Writer Stephen Cole solves the problem in such an ingenious way that I didn't even register how circuitous a route he was taking through "Doctor Who" continuity until a line of dialogue towards the end of the play made me realise: "Hey, that actually fits in really well with 'Planet of Fire'!" Unlike the "Star Wars" prequels, "Kiss of Death" doesn't undermine the impact of the revelations made in the "sequel" that has gone before.
At first, there seems to be little or no mystery surrounding the honey-trap scheme that sees Turlough (Mark Strickson) getting kidnapped, though the fact that the TARDIS is grounded on the holiday planet Vektris undergoing repairs means that we get a nice bit of space-opera action as the Doctor (Peter Davison), Tegan (Janet Fielding) and Nyssa (Sarah Sutton) have to "borrow" a spaceship in order to mount a rescue. However, the simple set-up is just as well in view of the complications and plot strands that arise, which include a monstrous subterranean security system called the Morass (John Banks). What with the Tractators and now the Morass, those Trions don't have much luck with underground monsters, do they?

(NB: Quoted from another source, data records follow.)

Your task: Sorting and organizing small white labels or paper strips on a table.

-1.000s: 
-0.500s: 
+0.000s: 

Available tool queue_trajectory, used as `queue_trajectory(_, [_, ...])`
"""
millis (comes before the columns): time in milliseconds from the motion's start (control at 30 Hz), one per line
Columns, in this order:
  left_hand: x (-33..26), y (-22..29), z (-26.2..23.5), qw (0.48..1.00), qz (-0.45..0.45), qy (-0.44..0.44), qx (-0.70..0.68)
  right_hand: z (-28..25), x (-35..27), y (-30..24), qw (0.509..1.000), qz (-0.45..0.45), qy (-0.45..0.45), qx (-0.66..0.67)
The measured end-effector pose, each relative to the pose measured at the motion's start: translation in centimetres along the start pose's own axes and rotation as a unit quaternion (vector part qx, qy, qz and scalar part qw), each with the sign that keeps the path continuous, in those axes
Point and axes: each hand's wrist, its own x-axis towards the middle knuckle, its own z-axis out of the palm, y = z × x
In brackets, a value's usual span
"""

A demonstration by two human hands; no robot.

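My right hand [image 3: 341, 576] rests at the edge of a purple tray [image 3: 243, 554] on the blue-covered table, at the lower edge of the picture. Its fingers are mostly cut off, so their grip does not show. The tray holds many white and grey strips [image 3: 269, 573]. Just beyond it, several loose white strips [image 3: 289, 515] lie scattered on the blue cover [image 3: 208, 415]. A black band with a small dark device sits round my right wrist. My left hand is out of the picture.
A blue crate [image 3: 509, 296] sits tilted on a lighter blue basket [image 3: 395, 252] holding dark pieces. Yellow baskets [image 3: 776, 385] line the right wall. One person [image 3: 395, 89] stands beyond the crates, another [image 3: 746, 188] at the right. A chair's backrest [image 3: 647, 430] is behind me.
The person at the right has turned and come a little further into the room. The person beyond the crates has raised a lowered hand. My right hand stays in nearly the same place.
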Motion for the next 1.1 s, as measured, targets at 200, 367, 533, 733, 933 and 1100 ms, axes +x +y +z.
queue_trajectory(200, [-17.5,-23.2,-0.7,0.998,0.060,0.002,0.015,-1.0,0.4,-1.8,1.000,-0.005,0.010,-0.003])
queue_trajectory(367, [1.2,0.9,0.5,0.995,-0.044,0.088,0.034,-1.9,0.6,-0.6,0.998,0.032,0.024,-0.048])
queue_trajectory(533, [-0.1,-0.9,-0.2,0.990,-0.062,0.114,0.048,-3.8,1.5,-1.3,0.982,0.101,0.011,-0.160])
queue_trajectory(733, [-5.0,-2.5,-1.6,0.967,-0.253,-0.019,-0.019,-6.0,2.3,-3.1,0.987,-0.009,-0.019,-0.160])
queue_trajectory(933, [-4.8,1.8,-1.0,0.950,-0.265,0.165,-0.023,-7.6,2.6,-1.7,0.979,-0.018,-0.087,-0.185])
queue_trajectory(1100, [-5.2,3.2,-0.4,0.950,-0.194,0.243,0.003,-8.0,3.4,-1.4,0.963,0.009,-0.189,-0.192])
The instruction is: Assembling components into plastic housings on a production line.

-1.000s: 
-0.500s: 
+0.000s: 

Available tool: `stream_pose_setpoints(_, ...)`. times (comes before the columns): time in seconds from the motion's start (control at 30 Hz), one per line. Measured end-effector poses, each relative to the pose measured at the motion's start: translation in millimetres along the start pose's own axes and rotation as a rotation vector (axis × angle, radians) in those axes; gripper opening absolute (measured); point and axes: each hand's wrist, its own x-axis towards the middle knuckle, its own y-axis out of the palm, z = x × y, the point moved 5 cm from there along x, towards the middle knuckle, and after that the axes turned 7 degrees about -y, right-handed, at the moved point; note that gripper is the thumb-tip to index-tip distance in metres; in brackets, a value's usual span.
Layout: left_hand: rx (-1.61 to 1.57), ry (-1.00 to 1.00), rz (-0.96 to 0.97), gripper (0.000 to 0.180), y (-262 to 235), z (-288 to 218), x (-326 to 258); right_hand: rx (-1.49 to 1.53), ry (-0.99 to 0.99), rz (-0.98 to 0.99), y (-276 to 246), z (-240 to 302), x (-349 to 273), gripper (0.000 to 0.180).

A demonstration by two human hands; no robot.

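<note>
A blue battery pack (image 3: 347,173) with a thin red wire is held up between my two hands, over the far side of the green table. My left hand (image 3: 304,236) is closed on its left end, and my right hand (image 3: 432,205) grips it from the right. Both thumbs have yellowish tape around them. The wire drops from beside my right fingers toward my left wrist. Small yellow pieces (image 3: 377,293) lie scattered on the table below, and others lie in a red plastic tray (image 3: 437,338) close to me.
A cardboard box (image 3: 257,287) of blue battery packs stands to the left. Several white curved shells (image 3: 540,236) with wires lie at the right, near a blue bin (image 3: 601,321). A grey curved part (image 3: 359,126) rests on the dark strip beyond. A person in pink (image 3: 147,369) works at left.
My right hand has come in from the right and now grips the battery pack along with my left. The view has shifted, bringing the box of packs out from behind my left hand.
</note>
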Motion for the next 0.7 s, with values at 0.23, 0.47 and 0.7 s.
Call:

The biggest problem with this production is (not for the first time) an incomprehensible voice. It is very difficult to tell what the Morass is supposed to be saying. Fortunately, the Doctor and Nyssa reiterate most of the salient points.
Each of the TARDIS crew gets something substantial or memorable to do in this story, including some agonising jeopardy for the Doctor and a delightfully sarky line about Enid Blyton from Tegan. However, the real star of the show is Strickson as Turlough - and about time too!